→ WHAT TO WORK ON
The listing is to be transcribed in full, with its images left out.
::::::
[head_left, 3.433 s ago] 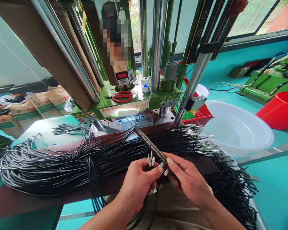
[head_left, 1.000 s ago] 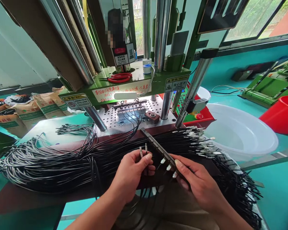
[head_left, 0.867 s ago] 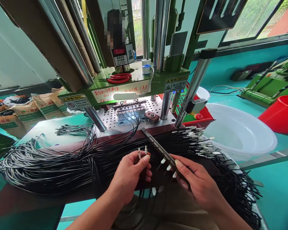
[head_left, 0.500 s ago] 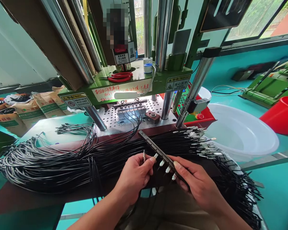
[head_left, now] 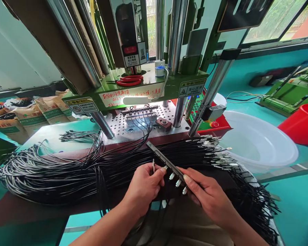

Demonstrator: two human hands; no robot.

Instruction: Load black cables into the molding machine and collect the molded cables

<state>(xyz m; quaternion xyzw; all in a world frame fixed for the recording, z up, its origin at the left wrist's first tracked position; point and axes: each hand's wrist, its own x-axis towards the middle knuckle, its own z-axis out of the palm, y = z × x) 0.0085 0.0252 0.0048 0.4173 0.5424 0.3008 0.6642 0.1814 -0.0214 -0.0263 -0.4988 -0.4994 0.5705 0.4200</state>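
Slanting from the right hand, the dark bar points forward-left.

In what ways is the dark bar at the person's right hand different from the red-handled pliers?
The dark bar is straight; the pliers have two curved handles. The bar is held slanted by the right hand; the pliers lie unheld on top of the green machine plate. Small metal pieces stick out along the bar's side; none show on the pliers. Both are longer than they are wide.
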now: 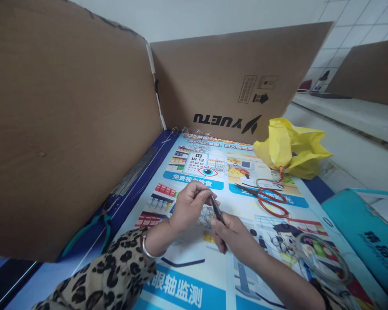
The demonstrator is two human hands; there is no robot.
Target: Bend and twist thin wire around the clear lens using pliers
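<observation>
- Scissors with red looped handles and dark blades (258, 193) are lying on the colourful printed poster (210, 272).
- Left of the scissors, I am seeing the right hand (234, 237) gripping a dark, pointed metal tool (216, 209).
- Farther left of them, the left hand (190, 204) is pinching its fingertips together at the tool's tip; I cannot tell what is between them.
- Also left of them, a tangle of thin, silvery wire (205, 216) is lying beneath the hands.
- Behind them, a crumpled bright-yellow bag (280, 144) is standing.
</observation>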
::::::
→ EXPECTED OUTPUT
[head_left, 3.433 s ago] 
[head_left, 1.000 s ago] 
[head_left, 0.867 s ago] 
[head_left, 0.500 s ago] 
[head_left, now] 

Demonstrator: two human hands; no robot.

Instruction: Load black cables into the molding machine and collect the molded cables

<state>(xyz m; quaternion xyzw; all in a world frame fixed for the recording, z up, its origin at the left wrist's first tracked position; point and axes: each hand's wrist, its own x-axis towards the middle knuckle, its own z-axis out of the palm, y = z × x) 0.0085 0.0252 0.0048 0.4173 0.5424 0.3008 0.6642 0.1814 -0.0214 -0.0263 -0.4988 -0.4994 0.5705 0.4200</state>
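Slanting from the right hand, the dark bar points forward-left.

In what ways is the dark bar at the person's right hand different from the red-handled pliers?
The dark bar is straight; the pliers have two curved handles. The bar is held slanted by the right hand; the pliers lie unheld on top of the green machine plate. Small metal pieces stick out along the bar's side; none show on the pliers. Both are longer than they are wide.
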now: 
The demonstrator is two human hands; there is no robot.
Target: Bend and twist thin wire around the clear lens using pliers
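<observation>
- Scissors with red looped handles and dark blades (258, 193) are lying on the colourful printed poster (210, 272).
- Left of the scissors, I am seeing the right hand (234, 237) gripping a dark, pointed metal tool (216, 209).
- Farther left of them, the left hand (190, 204) is pinching its fingertips together at the tool's tip; I cannot tell what is between them.
- Also left of them, a tangle of thin, silvery wire (205, 216) is lying beneath the hands.
- Behind them, a crumpled bright-yellow bag (280, 144) is standing.
</observation>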

The answer requires nothing more.